• What is being asked
Between the line containing "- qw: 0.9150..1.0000" and the line containing "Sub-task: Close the" lies a run of lines; give that run again exactly, with both of those lines, and nothing else from the entries below.

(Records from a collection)
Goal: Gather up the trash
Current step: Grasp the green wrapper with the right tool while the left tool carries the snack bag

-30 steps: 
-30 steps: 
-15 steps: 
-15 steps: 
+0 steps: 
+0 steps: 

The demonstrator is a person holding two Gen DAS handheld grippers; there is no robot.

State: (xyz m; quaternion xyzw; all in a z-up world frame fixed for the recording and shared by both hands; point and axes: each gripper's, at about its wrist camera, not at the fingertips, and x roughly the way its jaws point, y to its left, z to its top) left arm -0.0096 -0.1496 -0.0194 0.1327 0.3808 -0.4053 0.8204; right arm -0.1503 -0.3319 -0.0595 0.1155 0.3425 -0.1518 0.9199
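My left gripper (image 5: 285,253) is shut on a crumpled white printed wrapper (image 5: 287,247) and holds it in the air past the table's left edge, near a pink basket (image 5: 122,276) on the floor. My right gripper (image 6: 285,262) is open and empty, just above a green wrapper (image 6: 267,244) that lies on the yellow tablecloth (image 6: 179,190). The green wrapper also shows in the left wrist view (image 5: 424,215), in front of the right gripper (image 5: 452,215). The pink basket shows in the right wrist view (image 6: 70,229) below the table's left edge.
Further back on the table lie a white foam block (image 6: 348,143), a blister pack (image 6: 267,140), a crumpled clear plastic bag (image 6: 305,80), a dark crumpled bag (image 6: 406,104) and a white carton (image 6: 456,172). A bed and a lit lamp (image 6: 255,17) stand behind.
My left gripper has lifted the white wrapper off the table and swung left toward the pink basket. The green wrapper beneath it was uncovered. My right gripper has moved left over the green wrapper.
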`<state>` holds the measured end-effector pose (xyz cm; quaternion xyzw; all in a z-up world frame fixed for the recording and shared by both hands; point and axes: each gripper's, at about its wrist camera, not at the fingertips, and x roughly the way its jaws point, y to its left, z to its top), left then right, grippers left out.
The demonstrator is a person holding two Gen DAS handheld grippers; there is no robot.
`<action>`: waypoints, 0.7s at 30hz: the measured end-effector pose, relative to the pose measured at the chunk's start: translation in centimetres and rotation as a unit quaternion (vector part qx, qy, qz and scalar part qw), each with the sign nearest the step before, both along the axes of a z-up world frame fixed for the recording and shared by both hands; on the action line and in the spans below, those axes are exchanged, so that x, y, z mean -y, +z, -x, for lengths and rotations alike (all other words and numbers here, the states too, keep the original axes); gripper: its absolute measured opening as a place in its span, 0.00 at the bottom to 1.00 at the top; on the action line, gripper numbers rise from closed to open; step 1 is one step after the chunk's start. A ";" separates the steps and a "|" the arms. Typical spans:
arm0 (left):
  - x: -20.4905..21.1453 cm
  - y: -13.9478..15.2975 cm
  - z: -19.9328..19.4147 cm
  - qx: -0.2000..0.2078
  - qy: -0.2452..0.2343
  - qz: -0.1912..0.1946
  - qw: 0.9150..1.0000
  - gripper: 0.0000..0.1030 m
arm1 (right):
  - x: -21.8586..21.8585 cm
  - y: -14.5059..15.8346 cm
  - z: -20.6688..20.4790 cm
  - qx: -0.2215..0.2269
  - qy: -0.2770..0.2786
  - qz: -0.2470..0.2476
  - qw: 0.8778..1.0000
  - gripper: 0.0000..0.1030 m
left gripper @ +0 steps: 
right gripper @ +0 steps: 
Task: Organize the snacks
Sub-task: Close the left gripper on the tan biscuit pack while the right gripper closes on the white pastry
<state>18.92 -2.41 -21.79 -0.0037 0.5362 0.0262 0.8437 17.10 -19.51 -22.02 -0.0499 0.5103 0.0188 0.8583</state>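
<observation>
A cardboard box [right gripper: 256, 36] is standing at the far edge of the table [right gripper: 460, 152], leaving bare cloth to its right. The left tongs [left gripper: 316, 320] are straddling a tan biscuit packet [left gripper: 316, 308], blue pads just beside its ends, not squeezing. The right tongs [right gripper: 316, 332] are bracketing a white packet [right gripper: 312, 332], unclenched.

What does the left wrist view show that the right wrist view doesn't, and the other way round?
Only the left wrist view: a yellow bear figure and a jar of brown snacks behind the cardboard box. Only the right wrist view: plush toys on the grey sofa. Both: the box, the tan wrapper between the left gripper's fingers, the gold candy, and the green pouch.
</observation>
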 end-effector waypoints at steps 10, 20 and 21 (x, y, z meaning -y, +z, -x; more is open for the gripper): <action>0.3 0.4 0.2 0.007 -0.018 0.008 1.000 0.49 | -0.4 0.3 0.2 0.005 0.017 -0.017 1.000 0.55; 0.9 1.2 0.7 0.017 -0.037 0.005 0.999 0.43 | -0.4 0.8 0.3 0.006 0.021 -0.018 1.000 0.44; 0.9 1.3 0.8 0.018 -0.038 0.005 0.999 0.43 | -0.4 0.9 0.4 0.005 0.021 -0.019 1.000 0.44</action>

• Response for this exercise
  - qw: 0.9150..1.0000
  - gripper: 0.0000..0.1030 m
arm1 (right):
  - x: -21.8586..21.8585 cm
  - y: -14.5059..15.8346 cm
  - z: -20.6688..20.4790 cm
  - qx: -0.2215..0.2269
  - qy: -0.2770..0.2786
  - qz: -0.2470..0.2476
  - qw: 0.8778..1.0000
  - gripper: 0.0000..0.1030 m
left gripper @ +0 steps: 
right gripper @ +0 steps: 
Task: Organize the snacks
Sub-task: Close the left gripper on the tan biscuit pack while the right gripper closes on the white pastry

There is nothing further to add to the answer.